I used to get up early on Saturday morning to go with Dad to the market. This included visiting a shop that ground coffee (not sure it roasted it). Once home, he'd make coffee in a stoneware jug and we'd have a cup each. I can't have been older than 7. It's what started my love of coffee. Not done me any harm....twitch!


----------



## froggystyle (Oct 30, 2013)

Have you seen the kids today drinking those rancid caffeine/sugar loaded drinks??


----------



## Brewdog (Jun 29, 2014)

My oldest boy is only 9 and he loves a mouthful of our flat whites. If I made him a 'weak' milk based drink it doesn't taste the same.....then I considered decaf beans? I remember the trusty french press when I was his age but times are changing.......


----------



## froggystyle (Oct 30, 2013)

As Obnic said, we used to drink coffee from time to time when we were younger, and i am sure kids have been consuming caffeine for a very long time, do we see adults now with problems stemming from drinking caffeine at a young age?


----------



## jeebsy (May 5, 2013)

When I was a nipper we used to eat arsenic for breakfast, washed down with whiskey and then out to play with swords. Its all health and safety gone mad now.


----------



## michaelg (Jul 25, 2013)

I drank instant from about 8 or so I think (out of my Superted mug). Probably hardly any caffeine in it. Kids drink coke etc all the time which is loaded with sugar and caffeine anyway so I would reckon a weak coffee every so often would be fairly harmless - obviously if you find it isn't, stop or use decaf!


----------



## DavidBondy (Aug 17, 2010)

jeebsy said:


> When I was a nipper we used to eat arsenic for breakfast, washed down with whiskey and then out to play with swords.

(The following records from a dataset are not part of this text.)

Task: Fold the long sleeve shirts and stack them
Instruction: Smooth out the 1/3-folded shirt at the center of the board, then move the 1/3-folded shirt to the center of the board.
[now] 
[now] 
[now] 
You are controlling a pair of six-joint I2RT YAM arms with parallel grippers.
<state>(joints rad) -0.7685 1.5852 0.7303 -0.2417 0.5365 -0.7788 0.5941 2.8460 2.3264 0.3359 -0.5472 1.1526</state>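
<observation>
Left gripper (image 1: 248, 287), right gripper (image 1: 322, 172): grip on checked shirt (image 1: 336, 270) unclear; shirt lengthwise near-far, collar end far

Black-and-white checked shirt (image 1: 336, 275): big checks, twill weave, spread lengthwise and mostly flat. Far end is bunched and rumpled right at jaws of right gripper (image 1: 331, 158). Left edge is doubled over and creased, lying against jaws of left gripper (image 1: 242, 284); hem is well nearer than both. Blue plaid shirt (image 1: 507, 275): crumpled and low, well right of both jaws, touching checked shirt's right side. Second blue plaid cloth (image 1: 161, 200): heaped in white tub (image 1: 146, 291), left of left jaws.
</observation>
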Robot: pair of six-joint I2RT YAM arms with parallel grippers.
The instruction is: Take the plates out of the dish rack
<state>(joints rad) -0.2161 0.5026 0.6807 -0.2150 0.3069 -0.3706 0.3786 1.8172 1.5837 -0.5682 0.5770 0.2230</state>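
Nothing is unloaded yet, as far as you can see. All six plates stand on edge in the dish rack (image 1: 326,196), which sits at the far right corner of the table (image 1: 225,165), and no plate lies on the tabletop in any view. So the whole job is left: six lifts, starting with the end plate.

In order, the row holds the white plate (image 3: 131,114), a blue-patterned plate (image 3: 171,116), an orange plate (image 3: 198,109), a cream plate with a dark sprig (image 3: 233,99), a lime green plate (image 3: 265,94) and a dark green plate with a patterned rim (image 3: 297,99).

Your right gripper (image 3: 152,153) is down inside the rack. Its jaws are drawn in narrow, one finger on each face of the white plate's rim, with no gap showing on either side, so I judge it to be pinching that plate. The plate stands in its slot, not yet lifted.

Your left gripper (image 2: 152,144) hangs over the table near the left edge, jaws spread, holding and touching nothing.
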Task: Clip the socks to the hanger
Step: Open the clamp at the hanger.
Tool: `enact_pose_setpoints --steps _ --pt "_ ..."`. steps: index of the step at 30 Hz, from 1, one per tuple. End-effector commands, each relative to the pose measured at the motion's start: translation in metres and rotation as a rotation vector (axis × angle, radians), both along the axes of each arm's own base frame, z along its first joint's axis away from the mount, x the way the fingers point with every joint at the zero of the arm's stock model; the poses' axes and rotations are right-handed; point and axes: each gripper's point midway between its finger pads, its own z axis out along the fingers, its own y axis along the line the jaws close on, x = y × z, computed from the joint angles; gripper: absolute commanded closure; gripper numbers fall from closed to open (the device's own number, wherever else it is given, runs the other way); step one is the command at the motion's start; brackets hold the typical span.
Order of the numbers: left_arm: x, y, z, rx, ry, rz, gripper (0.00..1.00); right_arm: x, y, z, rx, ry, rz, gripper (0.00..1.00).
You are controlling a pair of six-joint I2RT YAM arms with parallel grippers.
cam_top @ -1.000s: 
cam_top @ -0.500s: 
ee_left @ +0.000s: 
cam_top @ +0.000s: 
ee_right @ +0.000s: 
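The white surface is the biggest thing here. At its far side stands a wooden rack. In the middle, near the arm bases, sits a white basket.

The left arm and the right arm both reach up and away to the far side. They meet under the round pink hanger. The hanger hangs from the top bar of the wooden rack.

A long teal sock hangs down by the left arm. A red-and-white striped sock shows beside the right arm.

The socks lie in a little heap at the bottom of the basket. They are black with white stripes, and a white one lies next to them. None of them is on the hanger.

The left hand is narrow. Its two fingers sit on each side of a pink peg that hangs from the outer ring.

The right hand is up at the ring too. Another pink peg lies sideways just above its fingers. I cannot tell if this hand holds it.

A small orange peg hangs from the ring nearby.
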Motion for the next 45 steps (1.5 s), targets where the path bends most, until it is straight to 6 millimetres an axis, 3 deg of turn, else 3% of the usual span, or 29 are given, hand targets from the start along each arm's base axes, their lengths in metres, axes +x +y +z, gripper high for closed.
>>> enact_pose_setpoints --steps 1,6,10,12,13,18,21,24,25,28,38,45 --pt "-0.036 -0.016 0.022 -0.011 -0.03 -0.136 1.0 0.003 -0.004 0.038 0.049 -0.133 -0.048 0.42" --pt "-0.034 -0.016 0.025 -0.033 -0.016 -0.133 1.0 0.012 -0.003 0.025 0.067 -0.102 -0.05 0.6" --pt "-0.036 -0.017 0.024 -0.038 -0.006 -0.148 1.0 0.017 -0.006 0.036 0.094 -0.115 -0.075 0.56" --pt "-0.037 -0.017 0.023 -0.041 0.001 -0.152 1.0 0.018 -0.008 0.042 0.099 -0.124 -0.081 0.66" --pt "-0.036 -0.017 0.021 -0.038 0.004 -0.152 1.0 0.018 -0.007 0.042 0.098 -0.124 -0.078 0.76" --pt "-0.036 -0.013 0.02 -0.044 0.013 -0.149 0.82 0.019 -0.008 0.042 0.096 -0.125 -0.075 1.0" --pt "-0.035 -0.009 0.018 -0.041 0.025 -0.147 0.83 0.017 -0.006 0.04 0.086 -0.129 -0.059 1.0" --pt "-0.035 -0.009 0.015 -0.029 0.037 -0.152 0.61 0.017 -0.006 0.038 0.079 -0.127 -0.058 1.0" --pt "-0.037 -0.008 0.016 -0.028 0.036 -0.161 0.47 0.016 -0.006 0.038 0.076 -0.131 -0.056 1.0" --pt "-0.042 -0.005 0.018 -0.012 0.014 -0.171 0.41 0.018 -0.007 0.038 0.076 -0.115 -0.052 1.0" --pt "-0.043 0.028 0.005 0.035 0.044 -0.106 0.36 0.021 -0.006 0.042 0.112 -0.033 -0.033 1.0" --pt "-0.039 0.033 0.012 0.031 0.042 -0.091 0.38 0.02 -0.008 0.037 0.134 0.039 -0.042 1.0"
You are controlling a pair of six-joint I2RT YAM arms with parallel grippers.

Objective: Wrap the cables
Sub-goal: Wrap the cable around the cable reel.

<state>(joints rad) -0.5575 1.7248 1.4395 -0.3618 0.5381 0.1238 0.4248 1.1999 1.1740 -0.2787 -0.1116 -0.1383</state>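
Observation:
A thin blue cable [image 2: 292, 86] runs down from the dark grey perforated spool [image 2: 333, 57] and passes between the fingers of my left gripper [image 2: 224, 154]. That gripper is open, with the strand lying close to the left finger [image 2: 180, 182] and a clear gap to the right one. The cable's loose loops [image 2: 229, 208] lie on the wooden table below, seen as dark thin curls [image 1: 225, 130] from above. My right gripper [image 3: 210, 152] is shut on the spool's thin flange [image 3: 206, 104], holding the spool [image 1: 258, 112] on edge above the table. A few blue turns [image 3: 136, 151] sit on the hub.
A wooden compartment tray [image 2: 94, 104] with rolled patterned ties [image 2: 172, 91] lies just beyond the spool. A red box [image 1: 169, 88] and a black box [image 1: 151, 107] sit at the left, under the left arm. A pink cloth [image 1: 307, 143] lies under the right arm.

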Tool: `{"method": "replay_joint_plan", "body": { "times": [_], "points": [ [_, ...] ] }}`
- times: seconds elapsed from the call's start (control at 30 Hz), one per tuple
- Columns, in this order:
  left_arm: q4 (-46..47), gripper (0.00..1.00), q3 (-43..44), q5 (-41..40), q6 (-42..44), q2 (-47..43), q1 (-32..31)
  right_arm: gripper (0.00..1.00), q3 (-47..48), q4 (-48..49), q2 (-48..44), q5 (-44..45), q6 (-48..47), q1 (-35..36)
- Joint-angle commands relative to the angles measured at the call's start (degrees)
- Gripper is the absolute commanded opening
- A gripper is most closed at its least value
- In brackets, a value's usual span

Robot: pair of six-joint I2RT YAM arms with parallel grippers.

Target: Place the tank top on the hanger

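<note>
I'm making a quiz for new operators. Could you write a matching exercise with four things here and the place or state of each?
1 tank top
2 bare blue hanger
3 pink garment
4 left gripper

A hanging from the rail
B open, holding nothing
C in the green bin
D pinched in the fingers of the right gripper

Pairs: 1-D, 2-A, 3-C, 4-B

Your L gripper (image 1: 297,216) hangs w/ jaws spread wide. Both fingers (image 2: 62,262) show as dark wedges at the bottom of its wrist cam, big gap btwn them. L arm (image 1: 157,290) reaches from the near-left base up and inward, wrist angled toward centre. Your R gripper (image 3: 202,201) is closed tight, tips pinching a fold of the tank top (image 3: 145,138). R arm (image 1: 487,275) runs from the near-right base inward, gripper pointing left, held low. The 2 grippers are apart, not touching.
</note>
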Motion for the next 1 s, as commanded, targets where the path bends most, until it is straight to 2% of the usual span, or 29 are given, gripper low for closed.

Arsenic? We used to DREAM of arsenic!


----------



## jeebsy (May 5, 2013)

Sometimes we had to lick the wallpaper to get it, but we always got our hit of arsenic


----------



## The Systemic Kid (Nov 23, 2012)

Agree with coca cola being bad news - wonder if there is any correlation in the increased consumption of such drinks and the rise of hyper-activity related disorders in kids?


----------



## jeebsy (May 5, 2013)

One of my mates doesn't let his kids drink any sugar (or eat much generally) and is regimental with their sleep - they're very well behaved but hard to say it's causal.


----------



## coffeechap (Apr 5, 2012)

I try to avoid sugar and caffeine, infant as much processed stuff as I can going into the mouths of my little people. They are quite well behaved and are fairly calm children. I notice a massive difference when they have as easy can of coke, suddenly become hyperactive monsters. It is amazing the effect that stimulants have on children!!


----------



## Brewdog (Jun 29, 2014)

I suppose a little in moderation won't do any harm.......suppose its similar to having a limited intake of sweets, junk food and coca-cola.

After all I wouldnt want them hanging about outside the local coffee shops trying to find someone to fix them up with a takeaway, then heading off to a quiet area of the park with their pals to consume it, followed by returning home late smelling of coffee and telling porkies!!!


----------



## The Systemic Kid (Nov 23, 2012)

Read somewhere that if sugar didn't exist and someone brought it into the market place, it would be banned as harmful to health.


----------



## Wando64 (Feb 28, 2011)

I was given coffee in my caffelatte since avery early age. Likewise I was allowed a small amount of wine at mealtimes from a very early age. As far as I can tell neither did any damage to me. In fact the wine at mealtime gave me a very healthy attitude to alcoholic drinks in general. I did not encourage my kids to drink either coffee or alcohol. However I did not forbid them either. To me it is all about learning the right place, time and quantity for everything, just as others have already said. Worst thing in my opinion is to tell a kid "do as I say not as I do". Very, very bad message.


----------



## michaelg (Jul 25, 2013)

The Systemic Kid said:


> Agree with coca cola being bad news - wonder if there is any correlation in the increased consumption of such drinks and the rise of hyper-activity related disorders in kids?


Apparently I was always well behaved until I had any Irn Bru (obviously part of the staple diet here) and then I was like a child possessed. I think they cut down some of the E numbers from it since and have warnings on the bottles about the effect it can have on kids.


----------



## Obnic (Jan 14, 2014)

jeebsy said:


> ...then out to play with swords. Its all health and safety gone mad now.


No word of a lie, after helping my dad take down the asbestos lining to the porch, he made me a wooden sabre with a sharpened edge and a pointed tip. Mum took it away later after I tried to behead my cousin.

'You'll 'av someone's eye out!'


----------



## Obnic (Jan 14, 2014)

jeebsy said:


> Sometimes we had to lick the wallpaper to get it, but we always got our hit of arsenic


Luxury. We lived in a paper bag in a septic tank. We used to have to get up at six in the morning, lick the bag clean wi' tongues, suck on a piece of wallpaper to get the arsenic, go to work down t' mill, eighteen hours a day, for sixpence a month, and when we got home our Dad would thrash us to sleep wi' a broken bottle... if we were lucky!


----------



## froggystyle (Oct 30, 2013)

pah you had it easy!


----------